TASK TO CARRY OUT —
Start the output with the opening line of the listing below and continue, reproducing each line exactly, up to and including the line that contains "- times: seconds".

SOURCE DATA —
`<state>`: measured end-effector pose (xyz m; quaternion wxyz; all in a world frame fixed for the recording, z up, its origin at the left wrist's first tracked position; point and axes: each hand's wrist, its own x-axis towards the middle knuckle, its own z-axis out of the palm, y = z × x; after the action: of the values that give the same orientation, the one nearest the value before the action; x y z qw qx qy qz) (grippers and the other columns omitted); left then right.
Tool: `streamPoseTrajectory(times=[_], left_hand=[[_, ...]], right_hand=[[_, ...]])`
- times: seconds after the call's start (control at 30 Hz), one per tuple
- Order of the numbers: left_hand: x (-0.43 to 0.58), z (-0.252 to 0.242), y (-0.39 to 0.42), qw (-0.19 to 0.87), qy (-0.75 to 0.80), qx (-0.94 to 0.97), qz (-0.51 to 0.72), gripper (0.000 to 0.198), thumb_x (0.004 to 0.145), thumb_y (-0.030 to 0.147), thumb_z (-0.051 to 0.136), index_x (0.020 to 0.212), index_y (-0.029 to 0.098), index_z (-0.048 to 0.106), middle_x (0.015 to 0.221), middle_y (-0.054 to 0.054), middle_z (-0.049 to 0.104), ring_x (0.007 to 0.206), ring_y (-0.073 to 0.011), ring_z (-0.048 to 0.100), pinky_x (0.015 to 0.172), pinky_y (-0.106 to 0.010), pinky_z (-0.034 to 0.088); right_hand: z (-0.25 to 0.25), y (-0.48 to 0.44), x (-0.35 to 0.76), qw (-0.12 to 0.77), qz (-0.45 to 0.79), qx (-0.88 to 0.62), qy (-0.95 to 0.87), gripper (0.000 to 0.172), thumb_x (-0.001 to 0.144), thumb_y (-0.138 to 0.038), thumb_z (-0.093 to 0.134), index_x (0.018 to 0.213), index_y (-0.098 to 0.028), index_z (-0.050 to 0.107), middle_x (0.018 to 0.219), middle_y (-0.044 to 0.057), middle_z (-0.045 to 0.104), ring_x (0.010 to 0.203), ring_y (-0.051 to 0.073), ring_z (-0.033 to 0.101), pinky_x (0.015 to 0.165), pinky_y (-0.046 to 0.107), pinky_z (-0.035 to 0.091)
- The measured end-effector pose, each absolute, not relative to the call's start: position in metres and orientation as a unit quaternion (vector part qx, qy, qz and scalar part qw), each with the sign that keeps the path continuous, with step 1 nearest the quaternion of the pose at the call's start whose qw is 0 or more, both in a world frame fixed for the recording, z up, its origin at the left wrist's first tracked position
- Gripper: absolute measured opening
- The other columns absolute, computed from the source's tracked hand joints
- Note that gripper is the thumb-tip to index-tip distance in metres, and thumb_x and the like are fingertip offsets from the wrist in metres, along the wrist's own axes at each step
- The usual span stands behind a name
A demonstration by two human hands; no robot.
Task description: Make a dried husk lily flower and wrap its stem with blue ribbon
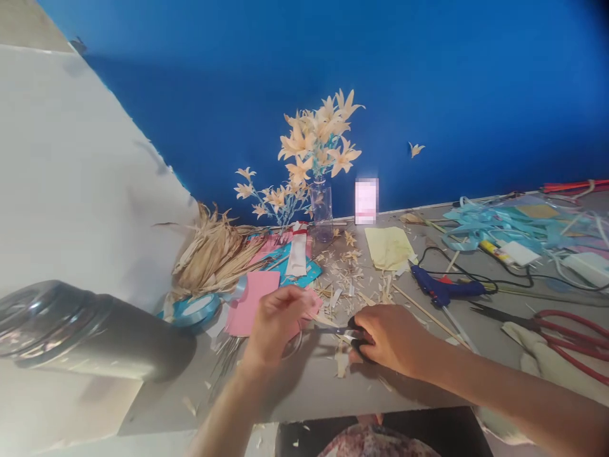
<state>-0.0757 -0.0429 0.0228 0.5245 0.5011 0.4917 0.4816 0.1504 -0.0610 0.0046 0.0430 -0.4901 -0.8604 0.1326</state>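
Observation:
My right hand is closed around the dark handles of a small pair of scissors, whose blades point left toward my other hand. My left hand is pinched closed beside the blades, on a small pale piece too blurred to name. A thin pale loop hangs below its fingers. Just behind the left hand lies pink paper. Pale scraps are strewn over the table between the hands and the vase.
Pale artificial flowers stand in a clear vase by the blue wall. Dried husks, blue ribbon and a large grey bottle are left. At right lie a blue glue gun and red-handled scissors.

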Motion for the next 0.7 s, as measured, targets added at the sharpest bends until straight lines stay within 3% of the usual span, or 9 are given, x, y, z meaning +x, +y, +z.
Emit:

PROBLEM SOLUTION —
`<state>`: measured end-effector pose (xyz m; quaternion wxyz; all in a world frame fixed for the recording, z up, its origin at the left wrist's first tracked position; point and axes: each hand's wrist, its own x-axis towards the middle knuckle, its own z-axis out of the palm, y = z × x; after the action: of the values that give the same orientation, the one nearest the value before the action; x y z qw qx qy qz) (grippers and the other columns omitted); left then right.
Tool: `streamPoseTrajectory(times=[_], left_hand=[[_, ...]], right_hand=[[_, ...]])`
- times: seconds after the call's start (control at 30 Hz), one per tuple

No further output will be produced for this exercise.